4. Proximal Fixation: It crosses to the opposite side of the proximal phalanx, volar to the PIP joint axis of rotation, and is secured to the base of the proximal phalanx through a drill hole using a pull-out technique or a modern suture anchor.

By passing volar to the PIP joint and dorsal to the DIP joint, tension on the graft simultaneously flexes the PIP and extends the DIP, directly counteracting the swan neck deformity.

Lateral Band Transfer Technique

An alternative to a free graft is the transfer of a single lateral band of the extensor mechanism. This technique corrects recurrent hyperextension and locking of the PIP joint while addressing the old mallet deformity, provided passive motion is satisfactory and arthritic changes are no worse than moderate.

Step 1: Exposure and Identification
Expose the extensor hood and the flexor tendon sheath through a curved dorsal or midlateral incision. Identify the lateral bands.

CHRONIC MALLET FINGER (SECONDARY REPAIR) Surgical Diagram
Figure A: Lateral view of the intact extensor hood and the underlying flexor tendon sheath prior to lateral band detachment.

Step 2: Proximal Detachment
Isolate one of the lateral bands (typically the ulnar lateral band to preserve radial-sided pinch biomechanics). Detach it proximally at the level of the proximal phalanx, leaving its distal insertion at the terminal tendon intact.

CHRONIC MALLET FINGER (SECONDARY REPAIR) Surgical Diagram
Figure B: One lateral band of the extensor hood has been detached proximally, preparing it for volar transposition.

Step 3: Creation of the Pulley and Suturing
Create a small, robust pulley in the flexor tendon sheath directly opposite the PIP joint. Thread the detached proximal end of the lateral band through this pulley. Suture the band back onto the extensor hood under carefully calibrated tension.

CHRONIC MALLET FINGER (SECONDARY REPAIR) Surgical Diagram
Figure C: The detached band has been threaded through the small pulley made in the flexor tendon sheath opposite the proximal interphalangeal joint and has been sutured to the hood.

💡 Clinical Pearl: Tensioning the Transfer

The transferred lateral band must be sutured under enough tension to create a slight flexion contracture of the PIP joint (approximately 10 to 15 degrees). This deliberate tethering prevents the PIP joint from snapping back into hyperextension locking, effectively curing the swan neck biomechanics.


POSTOPERATIVE CARE AND REHABILITATION PROTOCOL

The success of any secondary mallet finger repair is heavily dependent on strict adherence to a phased postoperative rehabilitation protocol. The reconstructed tissues require prolonged protection to heal at the correct length without stretching out.

Phase I: Maximum Protection (Weeks 0 to 3)
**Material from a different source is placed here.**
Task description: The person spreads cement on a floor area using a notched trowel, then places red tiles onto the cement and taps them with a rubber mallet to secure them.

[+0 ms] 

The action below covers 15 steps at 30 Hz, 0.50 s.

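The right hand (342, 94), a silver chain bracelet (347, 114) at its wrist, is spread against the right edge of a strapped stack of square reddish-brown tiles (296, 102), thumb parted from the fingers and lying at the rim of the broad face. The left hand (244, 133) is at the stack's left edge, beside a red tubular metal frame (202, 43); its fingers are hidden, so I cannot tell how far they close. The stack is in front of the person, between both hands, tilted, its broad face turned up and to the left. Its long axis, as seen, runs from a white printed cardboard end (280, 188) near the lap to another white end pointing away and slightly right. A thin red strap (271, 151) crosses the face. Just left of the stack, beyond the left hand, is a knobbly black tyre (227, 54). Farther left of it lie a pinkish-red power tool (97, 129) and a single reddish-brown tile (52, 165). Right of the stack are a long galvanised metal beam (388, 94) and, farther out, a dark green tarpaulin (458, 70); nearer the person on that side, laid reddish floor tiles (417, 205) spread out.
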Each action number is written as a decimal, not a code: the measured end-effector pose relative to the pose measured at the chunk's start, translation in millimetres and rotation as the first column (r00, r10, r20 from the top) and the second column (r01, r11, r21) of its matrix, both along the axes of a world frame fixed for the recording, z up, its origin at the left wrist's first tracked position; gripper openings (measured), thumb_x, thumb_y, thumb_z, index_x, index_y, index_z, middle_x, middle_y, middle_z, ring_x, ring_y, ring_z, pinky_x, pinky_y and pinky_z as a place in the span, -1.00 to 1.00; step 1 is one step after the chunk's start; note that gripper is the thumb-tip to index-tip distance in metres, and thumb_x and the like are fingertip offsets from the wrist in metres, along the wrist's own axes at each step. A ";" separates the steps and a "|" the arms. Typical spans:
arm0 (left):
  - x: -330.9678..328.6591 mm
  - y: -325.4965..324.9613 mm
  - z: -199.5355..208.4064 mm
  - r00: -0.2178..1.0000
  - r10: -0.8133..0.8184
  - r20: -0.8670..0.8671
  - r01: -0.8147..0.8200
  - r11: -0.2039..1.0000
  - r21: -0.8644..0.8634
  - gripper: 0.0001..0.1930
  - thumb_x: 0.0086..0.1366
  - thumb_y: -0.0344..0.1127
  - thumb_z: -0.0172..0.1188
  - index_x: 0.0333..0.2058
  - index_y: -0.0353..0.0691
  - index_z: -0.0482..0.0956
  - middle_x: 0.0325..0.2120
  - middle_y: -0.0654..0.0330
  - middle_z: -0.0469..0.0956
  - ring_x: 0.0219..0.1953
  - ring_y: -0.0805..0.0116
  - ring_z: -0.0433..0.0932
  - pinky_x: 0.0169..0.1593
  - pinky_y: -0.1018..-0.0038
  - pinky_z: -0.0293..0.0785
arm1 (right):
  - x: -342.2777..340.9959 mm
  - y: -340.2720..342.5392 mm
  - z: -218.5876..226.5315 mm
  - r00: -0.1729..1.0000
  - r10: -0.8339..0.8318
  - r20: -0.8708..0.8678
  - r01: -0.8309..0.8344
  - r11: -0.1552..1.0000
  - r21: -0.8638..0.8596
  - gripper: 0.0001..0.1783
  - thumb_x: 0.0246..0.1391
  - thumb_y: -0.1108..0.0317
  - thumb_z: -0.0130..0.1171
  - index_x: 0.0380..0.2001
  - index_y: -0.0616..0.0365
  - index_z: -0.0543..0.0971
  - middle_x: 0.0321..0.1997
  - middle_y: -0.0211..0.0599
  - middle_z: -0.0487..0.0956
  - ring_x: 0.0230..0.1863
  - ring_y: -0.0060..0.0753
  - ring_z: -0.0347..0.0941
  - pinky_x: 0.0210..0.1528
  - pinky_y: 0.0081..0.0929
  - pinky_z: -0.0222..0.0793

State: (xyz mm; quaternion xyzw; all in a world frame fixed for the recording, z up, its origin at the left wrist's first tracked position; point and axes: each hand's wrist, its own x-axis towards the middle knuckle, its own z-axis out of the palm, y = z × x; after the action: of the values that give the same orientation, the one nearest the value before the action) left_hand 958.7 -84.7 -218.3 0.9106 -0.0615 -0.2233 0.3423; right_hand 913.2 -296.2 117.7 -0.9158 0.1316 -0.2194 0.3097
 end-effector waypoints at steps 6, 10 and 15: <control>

  • Immobilization: Immediately postoperatively, the finger is protected with a custom thermoplastic splint.
  • Positioning: The PIP joint is immobilized in no more than 30 degrees of flexion, and the DIP joint is held in strict, absolute extension.
  • Rationale: Prevention of acute flexion of the PIP joint is critical; excessive flexion will tear the healing joint capsule and the newly released central slip, leading to catastrophic failure of the Fowler procedure.
  • Wound Care: Sutures are removed at 10 to 14 days postoperatively. Pin site care (if a transarticular K-wire was used for temporary DIP fixation) is performed daily.

Phase II: Controlled Mobilization (Weeks 3 to 7)

  • Splint Modification: At exactly 3 weeks, the initial splint is removed.
  • DIP Isolation: A new, small metal or thermoplastic splint is applied exclusively to immobilize the DIP joint. The DIP joint must be held in continuous extension for 4 additional weeks.
  • PIP/MCP Motion: With the DIP joint securely splinted, the patient is cleared to begin full active and passive range of motion of the PIP and metacarpophalangeal (MCP) joints. This differential gliding prevents extensor mechanism adhesions while protecting the terminal tendon healing zone.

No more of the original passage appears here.